What is required:
Every line of the records below that holds the word "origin" should be copied out.

<<<<

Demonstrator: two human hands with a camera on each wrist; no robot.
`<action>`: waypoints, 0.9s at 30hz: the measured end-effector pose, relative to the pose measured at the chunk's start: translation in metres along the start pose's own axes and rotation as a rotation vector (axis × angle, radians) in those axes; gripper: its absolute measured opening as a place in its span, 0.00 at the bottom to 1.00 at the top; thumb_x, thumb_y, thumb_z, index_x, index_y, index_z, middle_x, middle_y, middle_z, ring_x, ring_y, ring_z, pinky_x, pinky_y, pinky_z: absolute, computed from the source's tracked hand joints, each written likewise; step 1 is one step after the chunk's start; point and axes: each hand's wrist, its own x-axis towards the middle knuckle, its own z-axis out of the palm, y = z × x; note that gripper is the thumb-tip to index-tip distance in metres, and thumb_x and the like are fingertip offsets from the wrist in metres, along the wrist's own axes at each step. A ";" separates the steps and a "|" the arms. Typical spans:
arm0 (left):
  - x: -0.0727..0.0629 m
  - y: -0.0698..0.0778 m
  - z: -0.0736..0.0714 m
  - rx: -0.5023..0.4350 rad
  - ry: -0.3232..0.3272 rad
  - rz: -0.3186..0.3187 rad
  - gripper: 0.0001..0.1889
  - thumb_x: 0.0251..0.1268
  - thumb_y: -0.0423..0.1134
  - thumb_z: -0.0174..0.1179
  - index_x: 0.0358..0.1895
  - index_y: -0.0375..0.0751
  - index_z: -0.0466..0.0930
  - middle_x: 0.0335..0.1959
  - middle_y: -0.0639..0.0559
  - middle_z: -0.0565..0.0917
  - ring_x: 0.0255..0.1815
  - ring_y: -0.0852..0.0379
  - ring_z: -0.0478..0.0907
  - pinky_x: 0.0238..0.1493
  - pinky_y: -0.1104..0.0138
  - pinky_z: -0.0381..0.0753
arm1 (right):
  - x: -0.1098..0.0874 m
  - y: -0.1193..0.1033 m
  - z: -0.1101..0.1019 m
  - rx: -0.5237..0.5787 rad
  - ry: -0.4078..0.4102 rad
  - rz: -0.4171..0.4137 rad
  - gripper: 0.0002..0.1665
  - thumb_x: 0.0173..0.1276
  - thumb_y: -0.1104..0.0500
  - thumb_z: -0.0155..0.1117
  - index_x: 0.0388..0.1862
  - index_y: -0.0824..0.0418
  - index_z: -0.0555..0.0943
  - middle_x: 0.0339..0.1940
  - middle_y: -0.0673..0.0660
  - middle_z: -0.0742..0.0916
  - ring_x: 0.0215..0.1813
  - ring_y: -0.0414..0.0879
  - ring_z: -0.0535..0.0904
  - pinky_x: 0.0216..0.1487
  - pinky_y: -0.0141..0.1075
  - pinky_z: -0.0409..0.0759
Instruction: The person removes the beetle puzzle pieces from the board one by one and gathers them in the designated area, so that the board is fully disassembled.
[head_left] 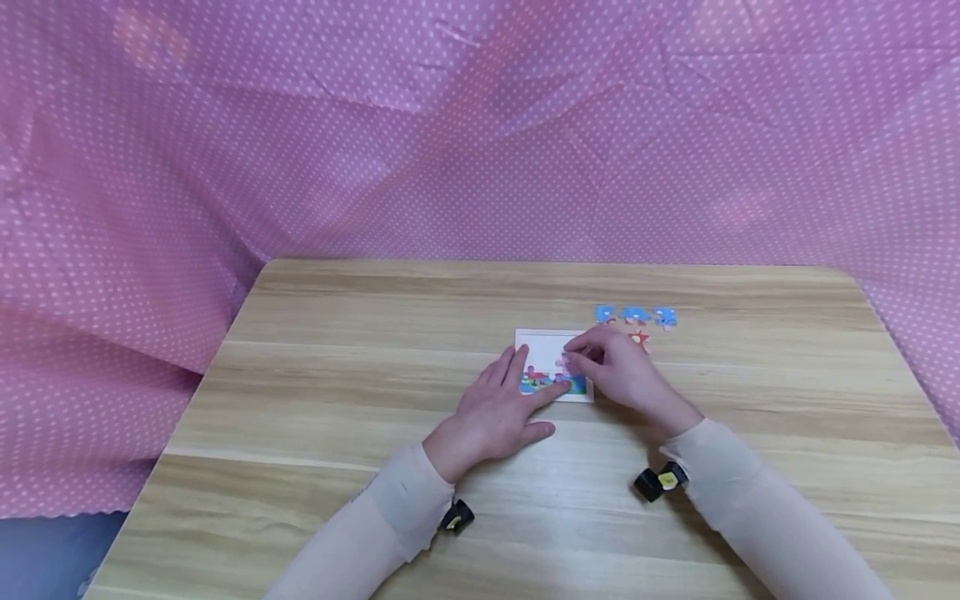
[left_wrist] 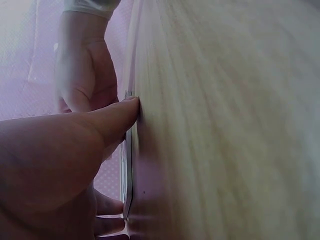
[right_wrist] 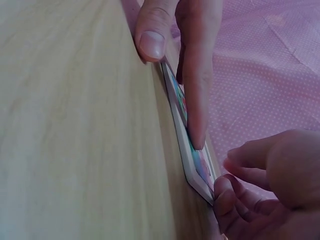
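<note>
A small jigsaw puzzle tray [head_left: 554, 332] with a white border lies on the table, its lower part filled with colourful joined pieces [head_left: 536, 381]. My left hand [head_left: 498, 408] rests on the tray with its fingers spread and fairly straight; one finger presses the pieces near the lower edge, while the thumb lies beside the tray. Over the tray's right side, my right hand [head_left: 618, 371] has its thumb and forefinger bent together at a pinkish puzzle piece [head_left: 564, 364], which they partly hide. Its fingers [right_wrist: 230, 197] are at the tray's corner in the right wrist view.
Blue puzzle pieces [head_left: 635, 314] lie in a row beyond the right hand, with a red sun-patterned piece [head_left: 640, 337] just below them. The wooden table [head_left: 360, 350] meets a pink dotted curtain [head_left: 480, 167] behind.
</note>
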 end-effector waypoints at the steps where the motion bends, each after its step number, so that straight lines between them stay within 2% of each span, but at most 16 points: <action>1: 0.000 0.000 0.000 0.003 -0.002 0.001 0.33 0.82 0.65 0.52 0.85 0.79 0.57 0.91 0.34 0.41 0.92 0.34 0.39 0.90 0.45 0.51 | 0.000 -0.001 0.001 -0.011 0.004 -0.011 0.12 0.80 0.60 0.67 0.54 0.62 0.90 0.50 0.60 0.88 0.46 0.51 0.81 0.46 0.37 0.80; 6: 0.001 0.001 -0.001 0.004 0.002 0.003 0.33 0.82 0.65 0.53 0.85 0.79 0.57 0.91 0.34 0.42 0.92 0.34 0.40 0.90 0.45 0.51 | 0.003 -0.002 0.003 -0.069 0.009 -0.026 0.12 0.78 0.60 0.68 0.54 0.63 0.91 0.50 0.61 0.88 0.46 0.50 0.82 0.46 0.38 0.78; 13: 0.000 0.002 0.000 0.013 0.008 0.003 0.32 0.82 0.66 0.52 0.84 0.80 0.57 0.91 0.34 0.43 0.92 0.32 0.41 0.90 0.45 0.52 | 0.005 -0.002 0.004 -0.126 -0.002 0.028 0.12 0.78 0.59 0.68 0.54 0.61 0.91 0.50 0.61 0.87 0.46 0.51 0.80 0.47 0.40 0.76; 27: 0.000 0.003 0.000 -0.004 -0.018 -0.023 0.32 0.83 0.66 0.49 0.85 0.81 0.55 0.92 0.36 0.40 0.92 0.33 0.37 0.91 0.44 0.48 | 0.006 -0.005 0.008 -0.134 -0.008 0.051 0.12 0.79 0.59 0.67 0.53 0.62 0.90 0.51 0.61 0.86 0.50 0.53 0.81 0.52 0.47 0.82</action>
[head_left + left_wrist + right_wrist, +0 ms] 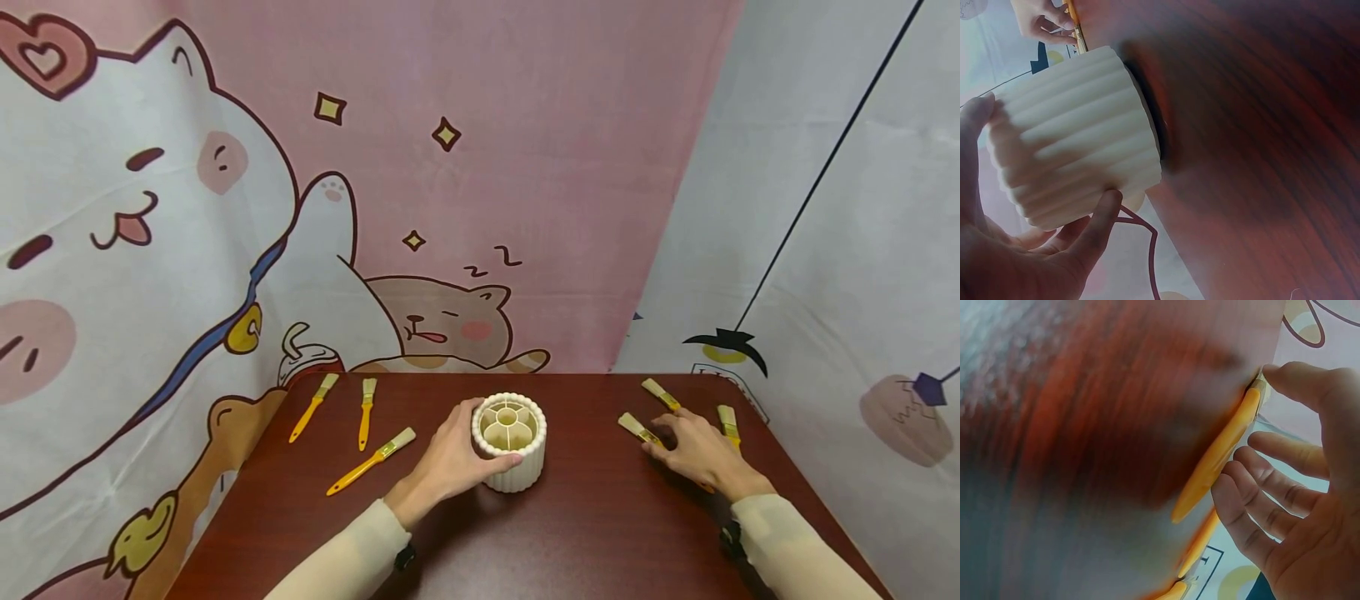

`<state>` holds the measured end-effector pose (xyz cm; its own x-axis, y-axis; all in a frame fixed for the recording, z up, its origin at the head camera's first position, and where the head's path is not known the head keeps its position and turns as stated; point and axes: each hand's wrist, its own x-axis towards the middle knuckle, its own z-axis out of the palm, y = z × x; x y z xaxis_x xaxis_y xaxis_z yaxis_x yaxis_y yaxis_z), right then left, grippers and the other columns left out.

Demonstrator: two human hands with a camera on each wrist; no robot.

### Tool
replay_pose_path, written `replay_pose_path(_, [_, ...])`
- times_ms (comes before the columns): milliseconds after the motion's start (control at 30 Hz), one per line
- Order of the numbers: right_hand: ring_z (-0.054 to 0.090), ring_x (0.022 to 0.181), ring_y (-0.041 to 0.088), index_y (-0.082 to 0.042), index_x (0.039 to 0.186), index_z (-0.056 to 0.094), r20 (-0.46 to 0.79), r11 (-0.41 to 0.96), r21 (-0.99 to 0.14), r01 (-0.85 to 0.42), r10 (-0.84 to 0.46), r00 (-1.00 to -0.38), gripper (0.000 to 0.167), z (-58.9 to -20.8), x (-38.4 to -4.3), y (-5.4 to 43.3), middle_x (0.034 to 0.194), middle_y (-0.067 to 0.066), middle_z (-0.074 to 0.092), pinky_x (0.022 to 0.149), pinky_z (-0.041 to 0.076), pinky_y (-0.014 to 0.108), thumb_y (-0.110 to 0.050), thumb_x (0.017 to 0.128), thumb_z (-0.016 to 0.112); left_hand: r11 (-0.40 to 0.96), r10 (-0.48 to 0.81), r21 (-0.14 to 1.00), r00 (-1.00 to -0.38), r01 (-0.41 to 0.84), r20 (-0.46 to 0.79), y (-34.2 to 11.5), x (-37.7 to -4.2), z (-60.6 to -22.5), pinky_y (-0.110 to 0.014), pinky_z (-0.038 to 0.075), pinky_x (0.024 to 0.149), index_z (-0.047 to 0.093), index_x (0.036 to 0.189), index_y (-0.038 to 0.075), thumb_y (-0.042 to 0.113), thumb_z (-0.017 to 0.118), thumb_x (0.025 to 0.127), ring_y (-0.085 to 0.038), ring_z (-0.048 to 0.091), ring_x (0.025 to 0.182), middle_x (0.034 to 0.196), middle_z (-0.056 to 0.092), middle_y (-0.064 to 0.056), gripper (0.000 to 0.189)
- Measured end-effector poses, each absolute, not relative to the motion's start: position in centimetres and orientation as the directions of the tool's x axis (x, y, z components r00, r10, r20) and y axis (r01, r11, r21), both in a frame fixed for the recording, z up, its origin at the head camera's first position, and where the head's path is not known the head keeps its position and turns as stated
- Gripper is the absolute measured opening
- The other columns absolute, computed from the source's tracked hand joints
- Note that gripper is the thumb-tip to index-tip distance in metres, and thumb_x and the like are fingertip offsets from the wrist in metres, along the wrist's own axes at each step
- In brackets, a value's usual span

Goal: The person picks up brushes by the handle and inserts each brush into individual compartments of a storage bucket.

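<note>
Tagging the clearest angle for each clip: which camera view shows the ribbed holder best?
The head view: looking down, it shows the ribbed holder with its rim and inner dividers. The left wrist view shows its outer wall close up, but not the inside; the right wrist view doesn't show it.

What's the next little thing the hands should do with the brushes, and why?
Probably have the right grip pinch the slim, yellow-handled paintbrush with pale bristles. It's right at that brush, and the left grip is holding the round, cream, ribbed holder, whose compartments show no brushes inside.
</note>
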<state>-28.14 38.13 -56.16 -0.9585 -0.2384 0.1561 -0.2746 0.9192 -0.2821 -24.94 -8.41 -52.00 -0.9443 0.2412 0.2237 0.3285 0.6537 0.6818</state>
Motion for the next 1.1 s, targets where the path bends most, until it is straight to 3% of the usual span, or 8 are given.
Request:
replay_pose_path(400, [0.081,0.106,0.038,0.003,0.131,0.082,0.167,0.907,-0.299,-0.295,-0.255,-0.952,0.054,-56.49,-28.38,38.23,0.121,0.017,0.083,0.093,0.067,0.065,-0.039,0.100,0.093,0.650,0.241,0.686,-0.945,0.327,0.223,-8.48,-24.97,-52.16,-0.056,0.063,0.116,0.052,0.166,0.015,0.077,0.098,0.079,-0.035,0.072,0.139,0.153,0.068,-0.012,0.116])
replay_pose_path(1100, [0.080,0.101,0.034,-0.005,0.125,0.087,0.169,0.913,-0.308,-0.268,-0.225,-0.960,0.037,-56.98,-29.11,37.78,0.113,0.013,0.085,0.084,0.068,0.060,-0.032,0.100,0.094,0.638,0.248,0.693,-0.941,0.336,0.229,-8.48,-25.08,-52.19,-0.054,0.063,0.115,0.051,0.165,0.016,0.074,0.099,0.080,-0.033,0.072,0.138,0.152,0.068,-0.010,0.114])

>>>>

Written solution:
`<state>` holds the measured end-effector pose (xyz cm; its own x-axis, y-axis; all in a frame fixed for the recording, z up, its origin at the head camera's first position, and where the head's path is not known the head keeps its position and turns as stated; point and axes: each hand's wrist, its own x-axis towards the middle knuckle, its own z-axis out of the palm, y = z × x; x y z xaxis_x xaxis_y xaxis_z yaxis_x yaxis_y yaxis_z), right then left, grippers and the other columns left out.
- Measured end-effector poses, each absolute, not relative to the motion's start: position in centimetres and orientation as the directions of the tool's x axis (x, y, z components r00, r10, r20) and y axis (r01, r11, r21), both in a frame fixed for the recording, z up, its origin at the head camera's first position, and where the head's path is not known the head keeps its position and turns as stated

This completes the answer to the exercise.